=== THE DATA ===

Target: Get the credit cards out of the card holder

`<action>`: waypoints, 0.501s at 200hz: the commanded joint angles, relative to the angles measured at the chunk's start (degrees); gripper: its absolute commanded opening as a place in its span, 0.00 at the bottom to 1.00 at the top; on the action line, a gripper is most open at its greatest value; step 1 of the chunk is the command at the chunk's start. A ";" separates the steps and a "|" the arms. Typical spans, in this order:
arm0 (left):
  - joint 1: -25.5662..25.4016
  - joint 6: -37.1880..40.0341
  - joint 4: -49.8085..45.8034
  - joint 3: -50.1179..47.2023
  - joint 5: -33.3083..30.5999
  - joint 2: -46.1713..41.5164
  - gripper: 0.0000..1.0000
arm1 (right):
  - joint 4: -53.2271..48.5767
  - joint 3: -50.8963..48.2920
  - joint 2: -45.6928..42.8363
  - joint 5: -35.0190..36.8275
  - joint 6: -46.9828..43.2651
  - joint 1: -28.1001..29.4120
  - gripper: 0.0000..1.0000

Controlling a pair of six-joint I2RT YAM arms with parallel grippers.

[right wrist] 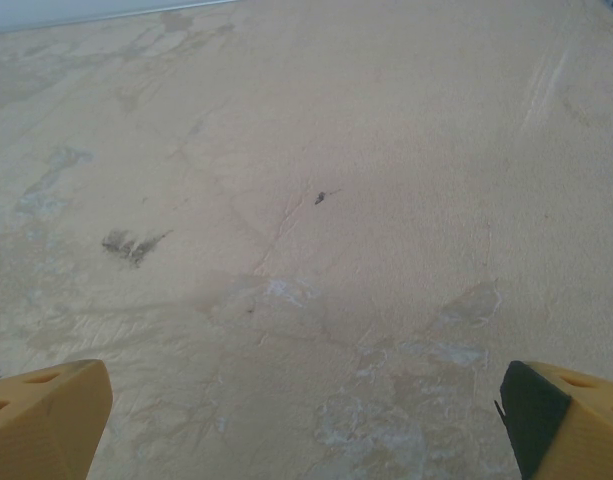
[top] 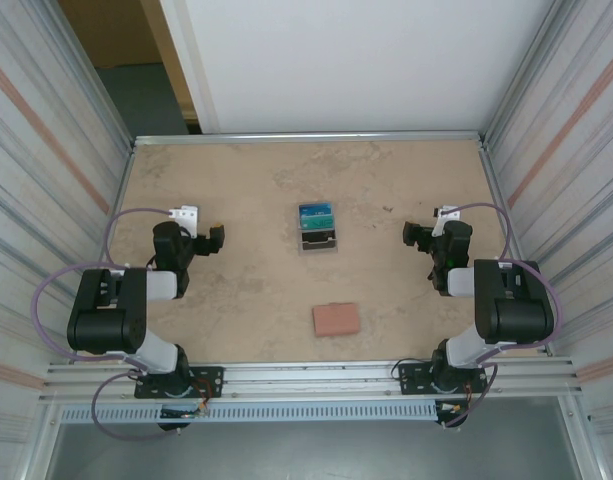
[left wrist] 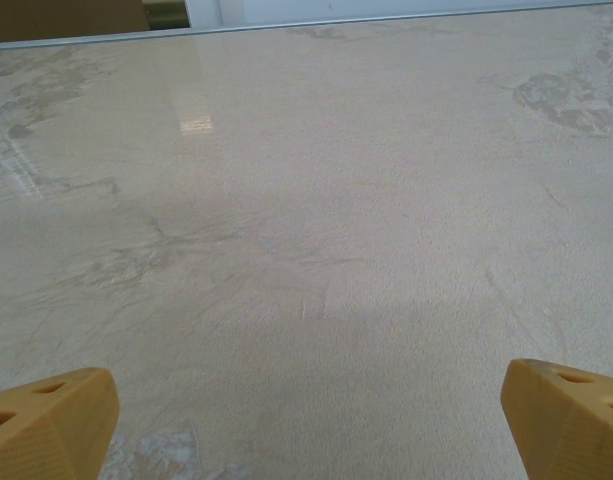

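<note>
Ribbed walls (top: 46, 150) box my tan table (top: 236, 190); overhead shows the card holder (top: 336, 320), wrist views my left gripper (left wrist: 306, 420) and right gripper (right wrist: 306, 420) gaping.

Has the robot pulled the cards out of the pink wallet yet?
Not yet. Done: nothing. The pink card holder lies folded shut on the table, with no loose cards beside it. In hand: nothing. The left pincer and right pincer are both open and empty, away from it. Left to do: reach the holder, open it and pull the cards out.
</note>
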 commanded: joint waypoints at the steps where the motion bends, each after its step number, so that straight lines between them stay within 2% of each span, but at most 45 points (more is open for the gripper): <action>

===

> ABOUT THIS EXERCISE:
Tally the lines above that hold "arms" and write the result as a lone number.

> SOLUTION FOR THIS PROBLEM:
2